Traitons le cas où il faut écrire 1 en mémoire alors que le niveau initial est à 0. Pour ce faire, vous apportez l’énergie du bloc d’alimentation vers la cellule mémoire grâce à un interrupteur électronique que vous actionnez. Une cellule mémoire possède une résistance électrique valant un chiffre astronomique qu’on qualifie d’infini. D’autre part, si la capacitance de l’unité mémoire, sa capacité d’accumuler des électrons et sa capacité d’accumuler un champ magnétique, son inductance, sont toutes les deux nulles, aucun courant ne circulera même si la tension aux bornes de l’unité mémoire deviendra 5 volts, la valeur du potentiel électrique de la source. Pour inscrire un zéro, on court-circuite simplement l’unité mémoire qui amène la valeur du bit à zéro (0).

Mais où est l’astuce ? Où est la consommation d’énergie ? La consommation d’énergie n’est pas dans l’écriture, mais dans la lecture de la valeur inscrite en mémoire. La lecture exige que l’unité mémoire soit en mesure de faire connaitre sa valeur au système de lecture. Pour ce faire, deux solutions existent. Soit l’unité mémoire a suffisamment accumulé d’électrons durant l’écriture et ainsi elle a consommé du courant durant l’écriture. Si on garde l’écriture sans consommation énergétique, l’autre solution c’est l’unité de lecture qui va devoir consommer pour lire efficacement le contenu de l’unité mémoire.

Peu importe les économies de consommation à l’écriture, quelque part dans le processus opérationnel global qui englobe les lectures, le système finira inévitablement par consommer de l’énergie tôt ou tard.

Il existe un autre domaine d’expertise où la lecture, la détection en d’autres termes, joue aux rabat-joies et c’est en physique quantique.

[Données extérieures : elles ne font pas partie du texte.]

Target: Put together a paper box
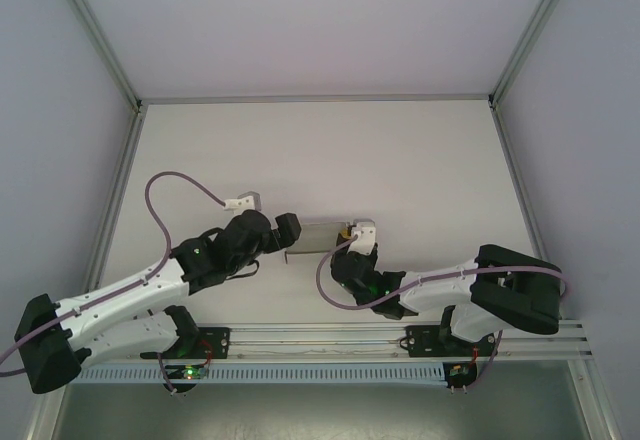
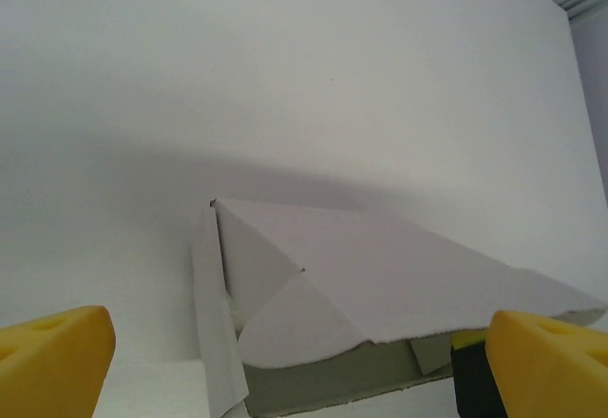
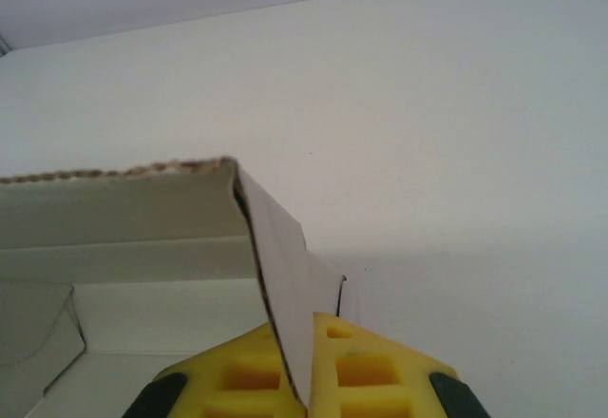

Mais j’aborderai ce sujet dans un autre article.

Le choix

« Le choix est une illusion créée par ceux possédant le pouvoir pour ceux qui en sont privés »

Cette réplique (une traduction personnelle) vient du film « La Matrice rechargée ». Le Mérovingien lance cette affirmation à Néo quand ce dernier lui dit qu’il existe toujours un choix.

Nos choix ne sont-ils qu’apparents ? Y aurait-il un Grand Horloger qui voit tout venir et qui déplace les pilules en nous laissant l’impression qu’on a réellement choisi la pilule rouge parmi les autres ? Les autres pilules n’existaient peut-être pas réellement et notre cerveau a choisi la seule vraie parmi la seule possible.

La question du choix engendre des théories scientifiques sérieuses, mais totalement loufoques comme un dédoublement de l’Univers à chaque fois que nous ferions un choix.

Mais d’où provient l’énergie pour engendrer un second Univers semblable au premier à la différence près que l’un est constitué de mon choix A et l’autre de mon choix B ?

Par quel mécanisme ce dédoublement est-il produit ? Quel type de choix est un choix valide ou pas pour générer un nouvel Univers ? Lorsqu’on choisit parmi une liste de 200 possibilités, y a-t-il création de 199 autre Univers ?

Les scientifiques qui croient à ce genre de stupidité cherchent une solution dans des directions qui invalideraient toutes les autres théories physiques, dont celle de la conservation de l’énergie et de l’énergie requise pour structurer un Univers depuis ses débuts isotropes jusqu’à un Univers organisé et structuré comme est le nôtre à l’heure actuelle. C’est ni plus ni moins de faire intervenir un Créateur omnipotent, même s’ils se défendent bien de ça.

C’est vrai que la physique quantique pousse notre raison dans ses derniers retranchements, mais je suis convaincu qu’elle ne viole pas la loi de la conservation d’énergie ni la dépense d’énergie requise (entropie) pour créer des structures inhomogènes de plus en plus complexes.

Niels Bohr, l’un des piliers de la physique quantique, avait laissé entendre que la loi de la conservation d’énergie était violable, mais il fut débouté par la mise en place de la théorie de la chromodynamique quantique qui a fini par expliquer ce qui paraissait être une violation de la conservation d’énergie. Faut croire que certains scientifiques s’amusent à réinventer des théories violant pas juste un peu cette loi, mais la violant à des échelles plus qu’astronomiques.